▶ [Task statement] List all the lines in these records that hold "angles".

▶ [Records from a collection]
◇ ◇ ◇

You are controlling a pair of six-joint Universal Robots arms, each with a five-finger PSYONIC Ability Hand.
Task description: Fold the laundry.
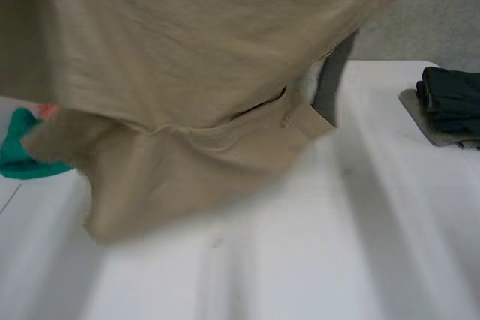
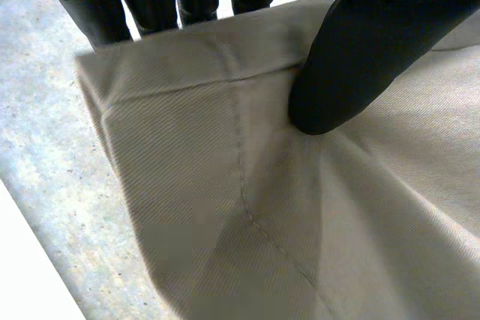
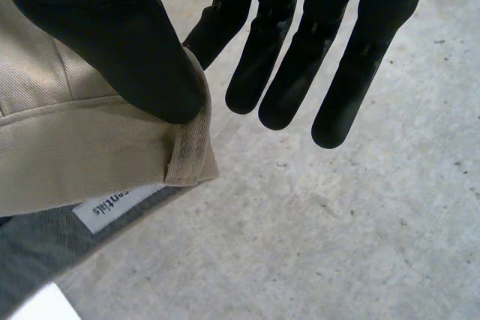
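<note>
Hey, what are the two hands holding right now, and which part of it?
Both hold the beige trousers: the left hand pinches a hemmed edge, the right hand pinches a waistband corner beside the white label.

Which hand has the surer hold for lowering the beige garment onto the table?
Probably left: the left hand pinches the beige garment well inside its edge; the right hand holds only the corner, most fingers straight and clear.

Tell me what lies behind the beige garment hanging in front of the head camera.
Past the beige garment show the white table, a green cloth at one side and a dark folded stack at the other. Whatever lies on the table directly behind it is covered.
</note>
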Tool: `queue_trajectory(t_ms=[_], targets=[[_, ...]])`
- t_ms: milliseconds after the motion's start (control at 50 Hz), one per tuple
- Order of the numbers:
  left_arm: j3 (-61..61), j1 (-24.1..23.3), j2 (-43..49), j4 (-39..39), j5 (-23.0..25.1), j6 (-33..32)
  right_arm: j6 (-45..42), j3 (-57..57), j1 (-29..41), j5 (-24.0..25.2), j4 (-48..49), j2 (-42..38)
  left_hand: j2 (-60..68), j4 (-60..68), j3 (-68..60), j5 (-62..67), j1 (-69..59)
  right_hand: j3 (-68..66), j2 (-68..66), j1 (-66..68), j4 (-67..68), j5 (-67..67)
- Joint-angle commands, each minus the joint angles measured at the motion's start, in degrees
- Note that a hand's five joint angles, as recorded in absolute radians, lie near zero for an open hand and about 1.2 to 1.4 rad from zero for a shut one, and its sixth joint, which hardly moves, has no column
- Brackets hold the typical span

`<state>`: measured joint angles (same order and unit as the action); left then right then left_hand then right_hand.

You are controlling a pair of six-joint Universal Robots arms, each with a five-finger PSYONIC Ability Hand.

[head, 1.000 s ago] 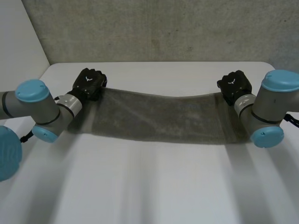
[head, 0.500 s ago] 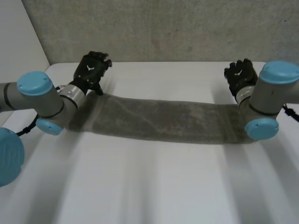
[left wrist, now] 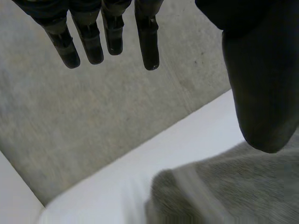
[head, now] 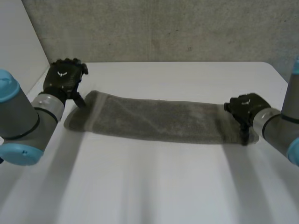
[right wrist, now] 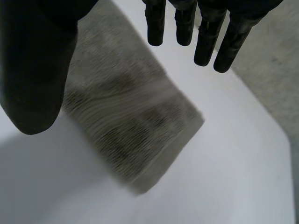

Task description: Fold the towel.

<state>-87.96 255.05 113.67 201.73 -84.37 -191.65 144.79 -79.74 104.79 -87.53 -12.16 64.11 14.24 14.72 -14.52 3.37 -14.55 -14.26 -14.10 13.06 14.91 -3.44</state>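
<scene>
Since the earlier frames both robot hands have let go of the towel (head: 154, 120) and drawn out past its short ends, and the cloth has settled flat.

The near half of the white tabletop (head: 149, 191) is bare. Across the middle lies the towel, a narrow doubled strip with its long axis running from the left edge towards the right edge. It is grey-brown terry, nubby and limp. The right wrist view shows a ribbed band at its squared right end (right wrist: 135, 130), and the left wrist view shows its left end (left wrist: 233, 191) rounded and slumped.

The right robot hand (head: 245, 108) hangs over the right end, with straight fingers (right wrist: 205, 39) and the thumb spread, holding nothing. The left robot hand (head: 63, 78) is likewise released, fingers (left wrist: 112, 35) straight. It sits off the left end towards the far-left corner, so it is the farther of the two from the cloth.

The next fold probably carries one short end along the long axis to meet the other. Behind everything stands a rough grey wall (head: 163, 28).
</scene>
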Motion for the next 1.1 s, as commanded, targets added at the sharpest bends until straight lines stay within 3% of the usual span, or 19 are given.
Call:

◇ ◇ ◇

▶ [Answer section]
- Joint-angle commands, each minus the joint angles measured at the motion's start, in degrees
- Note that a hand's five joint angles, as recorded in absolute radians, lie near zero for an open hand and about 1.2 to 1.4 rad from zero for a shut one, and its sixth joint, which hardly moves, has no column
`<state>`: measured joint angles (same order and unit as the action); left then right then left_hand then right_hand.

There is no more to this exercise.